- TASK GOAL -
Both the line below containing "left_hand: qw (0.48" and the line containing "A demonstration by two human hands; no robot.", along with every line between them, should be repeated exactly; no other line belongs in the answer.

__________________________________________________

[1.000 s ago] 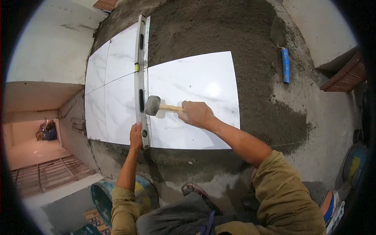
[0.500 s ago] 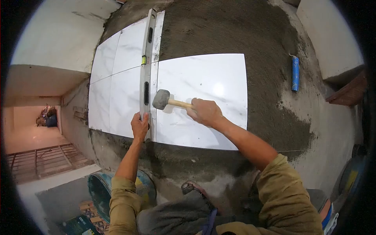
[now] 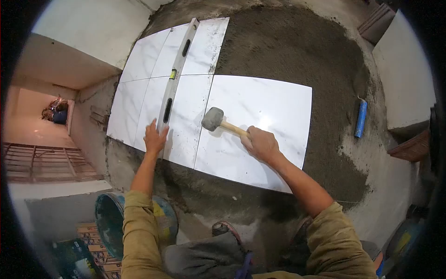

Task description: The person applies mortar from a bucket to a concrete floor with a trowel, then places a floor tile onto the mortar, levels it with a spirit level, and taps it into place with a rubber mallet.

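Observation:
A rubber mallet (image 3: 213, 119) with a dark grey head and wooden handle is gripped in my right hand (image 3: 262, 145), its head over the white tile (image 3: 278, 121) on the right. A long spirit level (image 3: 179, 62) with a yellow-green vial lies across the tiles further left. My left hand (image 3: 154, 138) is at the near end of the level, with its fingers spread. Beneath the level are white, grey-veined tiles (image 3: 190, 107), set side by side with thin joints.
Wet grey mortar (image 3: 283, 42) spreads beyond and right of the tiles. A blue cylindrical object (image 3: 361, 120) lies at the right. Near my left forearm stands a greenish bucket (image 3: 108, 223), with a patterned box (image 3: 96, 242) beside it. Walls border the left side.
The level has shifted left across the tiles, off the joint beside the right tile. My left hand has opened from its grip on the level. The mallet remains in my right hand.

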Motion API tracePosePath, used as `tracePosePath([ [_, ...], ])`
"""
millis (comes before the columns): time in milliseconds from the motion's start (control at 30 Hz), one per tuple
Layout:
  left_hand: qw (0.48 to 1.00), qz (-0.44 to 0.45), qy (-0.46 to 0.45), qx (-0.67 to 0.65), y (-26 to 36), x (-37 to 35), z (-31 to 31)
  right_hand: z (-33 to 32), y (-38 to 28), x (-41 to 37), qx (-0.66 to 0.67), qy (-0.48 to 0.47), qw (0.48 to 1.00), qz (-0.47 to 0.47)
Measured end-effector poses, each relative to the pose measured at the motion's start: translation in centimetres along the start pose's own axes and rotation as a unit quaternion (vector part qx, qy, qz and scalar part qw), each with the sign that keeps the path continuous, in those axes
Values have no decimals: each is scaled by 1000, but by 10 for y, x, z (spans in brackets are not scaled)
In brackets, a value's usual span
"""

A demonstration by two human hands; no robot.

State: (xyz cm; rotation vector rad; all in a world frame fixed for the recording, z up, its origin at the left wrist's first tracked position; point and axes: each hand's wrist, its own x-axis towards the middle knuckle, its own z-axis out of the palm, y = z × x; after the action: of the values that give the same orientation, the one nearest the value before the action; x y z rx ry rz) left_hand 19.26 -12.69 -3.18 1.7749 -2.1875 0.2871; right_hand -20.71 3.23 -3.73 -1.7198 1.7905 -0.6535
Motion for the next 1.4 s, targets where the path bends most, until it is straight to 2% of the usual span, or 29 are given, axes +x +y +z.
tracePosePath([
  [33, 1000, -5, 3, -3, 16, 9, -5, 0, 0, 1, -5, 1, 1000, -1],
  [100, 983, 74, -32, -166, 48, 40, -7, 1, -1, 1, -6, 7, 1000, -3],
  [167, 954, 200, -106, -195, 70, 65, 25, 0, -3, 2, -9, 6, 1000, -4],
  [233, 955, 154, -157, -198, 106, 99, 54, 0, -6, 3, -2, -3, 1000, 27],
  [300, 977, 164, -100, -93, 120, 130, 105, 4, -6, 5, -15, 11, 1000, 17],
  [333, 977, 156, -101, -101, 134, 131, 110, 5, -6, 4, -19, 30, 999, 10],
  [400, 993, 116, 1, 37, 164, 139, 111, 5, -5, 4, -20, 28, 999, 7],
  [433, 993, 114, -1, 32, 176, 147, 100, 4, -6, 5, -11, 30, 999, 6],
  [467, 983, 116, -131, -62, 187, 158, 84, 3, -7, 6, -15, 27, 999, 9],
  [500, 947, 113, -258, -154, 190, 164, 85, 2, -9, 5, 6, 21, 999, 23],
  [533, 896, 111, -220, -370, 183, 164, 92, 1, -9, 5, 28, 18, 999, 36],
  [567, 919, 120, -182, -328, 172, 165, 92, 2, -8, 6, 26, 18, 999, 37],
  [633, 980, 46, -107, -161, 144, 172, 116, 4, -5, 7, 14, 13, 999, 26],
  [667, 964, 13, -250, -92, 134, 179, 116, 4, -4, 8, 5, 9, 1000, 17],
  [700, 965, 3, -244, -97, 134, 181, 101, 3, -4, 9, 20, -2, 999, 33],
  [767, 949, 34, -312, -6, 141, 182, 85, 1, -7, 28, 29, -17, 999, 39],
  [833, 949, 11, -315, -10, 141, 187, 94, 2, -16, 66, 50, 15, 998, 38],
  [900, 947, 7, -320, -3, 145, 188, 99, 6, -38, 120, 116, 98, 988, 6],
  [967, 948, 7, -317, 21, 149, 190, 85, 9, -47, 184, 107, 127, 982, -94],
  [1033, 935, 13, -352, 24, 150, 196, 75, 7, -58, 245, 47, 77, 996, -5],
  [1167, 935, 13, -352, 30, 150, 200, 74, 17, -55, 276, -47, 70, 992, -95],
  [1233, 931, 5, -364, 26, 148, 201, 70, 24, -48, 284, -6, 67, 997, -31],
  [1300, 931, 14, -365, 15, 146, 200, 70, 21, -39, 288, -31, 38, 997, -52],
  [1367, 939, 15, -344, 17, 141, 200, 78, 24, -30, 287, -89, 74, 985, -131],
  [1400, 947, 20, -321, 17, 143, 196, 86, 28, -17, 294, -189, 67, 962, -183],
])
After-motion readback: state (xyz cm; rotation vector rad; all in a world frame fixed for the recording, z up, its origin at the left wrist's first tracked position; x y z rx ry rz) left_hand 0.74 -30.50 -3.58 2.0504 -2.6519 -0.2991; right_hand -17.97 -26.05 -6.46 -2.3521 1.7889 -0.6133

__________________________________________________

- RESULT OF THIS TASK -
  left_hand: qw (0.48 to 1.00), qz (-0.44 to 0.45), qy (-0.46 to 0.45), qx (-0.67 to 0.65), y (-26 to 36), x (-37 to 35), z (-31 to 31)
  right_hand: z (-33 to 32), y (-38 to 28), x (-41 to 37), qx (-0.66 to 0.67), qy (-0.48 to 0.47), qw (0.48 to 1.00), qz (-0.47 to 0.47)
Measured end-effector poses, each relative to the pose measured at the motion's start: translation in centimetres along the start pose's own axes and rotation as a unit quaternion (vector part qx, qy, qz and scalar part qw), each with the sign that keeps the path continuous, in those axes
Values have no decimals: each is scaled by 1000, but by 10 for y, x, z (spans in brackets are not scaled)
In brackets, a value's usual span
"""

A demonstration by two human hands; no robot.

There is nothing further to this answer.